Off Tommy ran to the one dairy in Draeth where cream can be bought by the penn’orth.

It was all so thrilling and exciting that Tommy quite forgot his manners, and on his return, rounding a corner, he ran up against Auntie Jessie, and Auntie Jessie had seen him lick his finger after sticking it well into the cream.

“My!” gasped Tommy.

Well!” said Auntie Jessie, and walked on.

Tommy felt dreadful. “Now I shall get it somethin’ awful,” he muttered. “Now I shall just be ’bout half killed.” Then, holding the saucer well in front of him, he ran quickly home.

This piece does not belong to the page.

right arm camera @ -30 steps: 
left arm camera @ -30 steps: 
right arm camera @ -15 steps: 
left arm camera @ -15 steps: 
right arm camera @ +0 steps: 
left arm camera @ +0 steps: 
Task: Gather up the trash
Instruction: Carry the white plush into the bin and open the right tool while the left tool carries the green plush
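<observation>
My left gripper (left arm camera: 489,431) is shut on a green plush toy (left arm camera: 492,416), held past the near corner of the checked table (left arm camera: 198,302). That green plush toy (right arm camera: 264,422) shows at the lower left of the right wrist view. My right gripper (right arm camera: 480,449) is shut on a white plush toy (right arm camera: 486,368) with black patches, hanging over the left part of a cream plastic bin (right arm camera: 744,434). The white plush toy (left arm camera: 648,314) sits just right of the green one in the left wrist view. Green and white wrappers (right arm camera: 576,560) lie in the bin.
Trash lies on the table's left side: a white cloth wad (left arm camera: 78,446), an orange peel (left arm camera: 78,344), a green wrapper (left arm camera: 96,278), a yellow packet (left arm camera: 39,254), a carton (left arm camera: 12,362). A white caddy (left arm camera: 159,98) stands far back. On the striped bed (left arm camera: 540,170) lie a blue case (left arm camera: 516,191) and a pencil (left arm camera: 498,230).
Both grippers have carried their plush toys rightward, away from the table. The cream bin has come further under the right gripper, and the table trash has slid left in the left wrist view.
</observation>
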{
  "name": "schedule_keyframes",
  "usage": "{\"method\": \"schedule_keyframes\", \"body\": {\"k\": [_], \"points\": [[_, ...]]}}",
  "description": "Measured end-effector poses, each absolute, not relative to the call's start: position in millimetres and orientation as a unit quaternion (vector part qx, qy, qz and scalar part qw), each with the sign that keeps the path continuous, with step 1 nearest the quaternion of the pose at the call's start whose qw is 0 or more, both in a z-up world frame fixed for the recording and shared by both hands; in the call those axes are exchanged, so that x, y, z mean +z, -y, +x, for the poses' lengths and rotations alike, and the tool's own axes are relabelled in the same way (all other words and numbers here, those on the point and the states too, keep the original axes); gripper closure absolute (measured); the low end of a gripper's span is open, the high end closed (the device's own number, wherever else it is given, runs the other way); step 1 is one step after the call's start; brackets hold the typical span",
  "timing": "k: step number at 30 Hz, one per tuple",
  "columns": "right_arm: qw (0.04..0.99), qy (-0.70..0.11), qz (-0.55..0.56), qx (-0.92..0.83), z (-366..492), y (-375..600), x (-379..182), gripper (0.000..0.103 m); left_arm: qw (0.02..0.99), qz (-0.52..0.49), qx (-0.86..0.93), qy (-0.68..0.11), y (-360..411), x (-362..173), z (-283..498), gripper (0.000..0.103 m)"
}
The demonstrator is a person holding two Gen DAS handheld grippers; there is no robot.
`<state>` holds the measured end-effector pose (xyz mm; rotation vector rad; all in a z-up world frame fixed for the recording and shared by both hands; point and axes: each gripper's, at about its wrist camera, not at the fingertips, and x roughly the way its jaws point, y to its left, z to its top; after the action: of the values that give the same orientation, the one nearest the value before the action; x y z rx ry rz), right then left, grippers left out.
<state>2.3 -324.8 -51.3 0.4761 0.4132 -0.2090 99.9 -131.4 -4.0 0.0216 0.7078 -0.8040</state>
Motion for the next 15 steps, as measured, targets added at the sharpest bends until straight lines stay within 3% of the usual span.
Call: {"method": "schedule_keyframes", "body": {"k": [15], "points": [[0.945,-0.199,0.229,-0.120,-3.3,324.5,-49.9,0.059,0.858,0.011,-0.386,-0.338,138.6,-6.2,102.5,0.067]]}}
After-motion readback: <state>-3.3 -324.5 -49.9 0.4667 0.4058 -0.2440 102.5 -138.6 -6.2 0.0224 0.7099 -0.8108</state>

“Mammy,” he explained, somewhat breathlessly, “I didn’t know as I was a goin’ to do it. ’Twent in quite of itself, it did. They be all a-comin’ to tell ee, Mammy, but don’t ee hit I for I’ve telled ee of it first. I didn’t know as I was a-goin’ to do it, but there ’twas, an’ Auntie Jessie she saw an’ ’ll tell ee, but ’twent in of itself, it did, sure as sure it did, Mammy.”

“What be all this about, Tommy Tregennis?” Mammy inquired. “Try to talk a bit of sense, do ee now.” And then she heard the story of Tommy’s lapse from decency.

Like Auntie Jessie, Mammy merely said, “Well!

“I’ve never done no such thing afore, Mammy,” argued Tommy, “’an’ I’ve seen other boys an’ girls a-puttin’ their fingers in pennorths of jam one, two, three an’ four times.”

“Oh, they children!” replied Mammy, and Tommy knew that somehow his line of defence was weak.

“Mammy,” he said, very pleadingly, “Mammy, it did just slippen in, it did,” and he held the guilty finger up in front of him and looked at it sadly as he slowly shook his head.

“Don’t ee do it never no more, then,” admonished Mrs. Tregennis, “an’ here’s your Daddy so we’ll have some tea.”

“Cream on a week-day!” exclaimed Tregennis, in surprise.

“Yes,” assented Mammy, “our Tommy’s done some brave good ink-writin’, so we be all havin’ a treat.” “We’m properly livin’ high,” she continued, “just like the gintry we be,” and as she spoke she took a small teaspoonful of cream from the saucer into which Tommy’s finger had slipped by mistake and emptied it carefully on to the side of her plate.